Crash course in ethics

How accurate are airline crash investigations if the people conducting them have a financial stake in the outcome?

Published December 6, 1999 5:00PM (EST)

An independent think tank will release a much-anticipated study Thursday, to assess the National Transportation Safety Board's ability to police itself. Considering the thousands of lives and billions of liability dollars at stake, the $400,000 study's recommendations are of great interest to airlines, aircraft manufacturers, pilots unions, victims' families -- anybody with a stake in the fairness and justice of air-crash investigations.

Controversy surrounds the NTSB's current method of investigating commercial air crashes. Experts in a given field, such as engineers, designers and psychologists, are invited to serve on fact-finding committees headed by NTSB investigators. These experts include employees of airlines, aircraft manufacturers and other suppliers. In other words, the people with the biggest potential financial liabilities in the crash are helping determine the cause of it.

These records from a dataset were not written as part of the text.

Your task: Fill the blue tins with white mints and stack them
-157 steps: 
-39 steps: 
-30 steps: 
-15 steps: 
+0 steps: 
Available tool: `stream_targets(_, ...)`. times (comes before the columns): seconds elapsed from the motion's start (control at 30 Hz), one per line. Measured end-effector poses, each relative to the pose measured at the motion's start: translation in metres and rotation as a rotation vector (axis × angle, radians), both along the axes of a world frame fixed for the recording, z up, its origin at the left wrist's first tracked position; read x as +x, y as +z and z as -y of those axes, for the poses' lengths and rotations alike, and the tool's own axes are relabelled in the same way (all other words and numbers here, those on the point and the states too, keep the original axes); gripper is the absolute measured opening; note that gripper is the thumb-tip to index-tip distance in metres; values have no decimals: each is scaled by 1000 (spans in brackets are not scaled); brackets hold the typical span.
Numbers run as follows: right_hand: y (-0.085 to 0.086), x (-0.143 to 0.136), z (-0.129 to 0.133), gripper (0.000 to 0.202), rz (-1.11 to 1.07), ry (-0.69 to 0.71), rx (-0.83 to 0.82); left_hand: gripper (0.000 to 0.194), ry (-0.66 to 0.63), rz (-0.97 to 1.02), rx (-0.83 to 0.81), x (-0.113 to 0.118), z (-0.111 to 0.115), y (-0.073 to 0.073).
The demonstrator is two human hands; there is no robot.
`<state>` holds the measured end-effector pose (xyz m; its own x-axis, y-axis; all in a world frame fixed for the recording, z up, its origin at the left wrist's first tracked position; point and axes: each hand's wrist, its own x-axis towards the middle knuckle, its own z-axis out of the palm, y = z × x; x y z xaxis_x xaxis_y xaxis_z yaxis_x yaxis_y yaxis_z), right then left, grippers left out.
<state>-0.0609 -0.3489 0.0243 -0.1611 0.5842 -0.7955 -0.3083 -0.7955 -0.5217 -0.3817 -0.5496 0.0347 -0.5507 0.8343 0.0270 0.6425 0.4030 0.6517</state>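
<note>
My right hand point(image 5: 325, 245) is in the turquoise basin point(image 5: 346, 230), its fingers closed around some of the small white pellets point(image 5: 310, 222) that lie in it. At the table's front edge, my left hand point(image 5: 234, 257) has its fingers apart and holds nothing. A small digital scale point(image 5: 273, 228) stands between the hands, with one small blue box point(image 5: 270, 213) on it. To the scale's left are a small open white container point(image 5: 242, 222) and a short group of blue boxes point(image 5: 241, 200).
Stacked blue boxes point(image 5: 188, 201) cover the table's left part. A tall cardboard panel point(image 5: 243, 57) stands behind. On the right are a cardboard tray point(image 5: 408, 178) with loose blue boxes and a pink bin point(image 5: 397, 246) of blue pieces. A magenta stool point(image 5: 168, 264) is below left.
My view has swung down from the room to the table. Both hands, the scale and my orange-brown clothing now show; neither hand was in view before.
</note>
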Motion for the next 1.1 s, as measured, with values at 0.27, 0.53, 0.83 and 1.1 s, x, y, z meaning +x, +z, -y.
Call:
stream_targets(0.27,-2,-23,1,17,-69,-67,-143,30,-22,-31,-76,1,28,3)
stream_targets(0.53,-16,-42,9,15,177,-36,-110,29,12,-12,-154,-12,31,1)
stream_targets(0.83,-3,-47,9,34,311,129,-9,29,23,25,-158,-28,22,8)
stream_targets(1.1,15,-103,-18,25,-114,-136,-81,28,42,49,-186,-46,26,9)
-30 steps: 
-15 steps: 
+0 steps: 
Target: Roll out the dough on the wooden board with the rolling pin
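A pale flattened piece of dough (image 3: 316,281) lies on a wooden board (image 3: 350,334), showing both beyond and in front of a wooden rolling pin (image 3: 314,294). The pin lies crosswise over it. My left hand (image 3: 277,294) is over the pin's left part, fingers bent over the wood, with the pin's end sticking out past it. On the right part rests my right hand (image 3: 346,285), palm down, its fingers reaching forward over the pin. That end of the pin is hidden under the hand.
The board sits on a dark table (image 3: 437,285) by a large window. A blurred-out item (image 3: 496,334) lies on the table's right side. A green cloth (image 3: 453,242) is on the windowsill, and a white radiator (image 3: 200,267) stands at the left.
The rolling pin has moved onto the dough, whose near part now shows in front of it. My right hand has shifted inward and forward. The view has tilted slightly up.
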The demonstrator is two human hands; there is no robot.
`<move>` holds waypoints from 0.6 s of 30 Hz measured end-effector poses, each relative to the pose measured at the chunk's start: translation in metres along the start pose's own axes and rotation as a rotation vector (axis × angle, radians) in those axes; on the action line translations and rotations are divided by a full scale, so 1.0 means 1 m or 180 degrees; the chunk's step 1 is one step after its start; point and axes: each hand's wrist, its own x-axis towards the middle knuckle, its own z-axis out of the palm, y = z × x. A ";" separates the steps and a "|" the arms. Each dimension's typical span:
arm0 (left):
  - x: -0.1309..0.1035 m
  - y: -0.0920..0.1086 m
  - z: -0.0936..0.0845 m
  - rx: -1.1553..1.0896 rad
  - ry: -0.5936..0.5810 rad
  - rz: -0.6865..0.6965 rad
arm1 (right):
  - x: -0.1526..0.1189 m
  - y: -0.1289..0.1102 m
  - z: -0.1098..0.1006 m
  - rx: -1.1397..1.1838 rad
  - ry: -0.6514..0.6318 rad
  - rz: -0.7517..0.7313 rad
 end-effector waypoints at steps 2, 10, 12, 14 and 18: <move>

The NTSB commands a rare level of respect among government agencies. Admired by both Democrats and Republicans, it has a golden international reputation for thoroughness, fairness and heroic achievement.

But potential conflicts of interest forced Jim Hall, the chairman of the National Transportation Safety Board, the government agency charged with investigating commercial air disasters, to commission a study by the highly-respected, non-partisan think-tank, RAND.

The study will delve into what many consider to be the NTSB's glaring weakness -- its insistence on using potential defendants as key information suppliers.

Defenders of the current "party system" say it creates a universal conflict-of-interest that, in the end, produces balanced findings. But critics counter that the agency does not exert enough authority over industry parties to disclose information that could implicate them in the cause of deadly accidents. Attorneys for victims families say the NTSB keeps a cozy relationship with the airline industry, one which unfairly excludes victim families' from the table.

The NTSB is no ordinary government agency filled with bureaucratic clock-watchers. It's a collection of brave men and women wearing bio-hazard suits at the scene of gruesome commercial air disasters. They often buckle at the knees in emotional torment at what they've witnessed.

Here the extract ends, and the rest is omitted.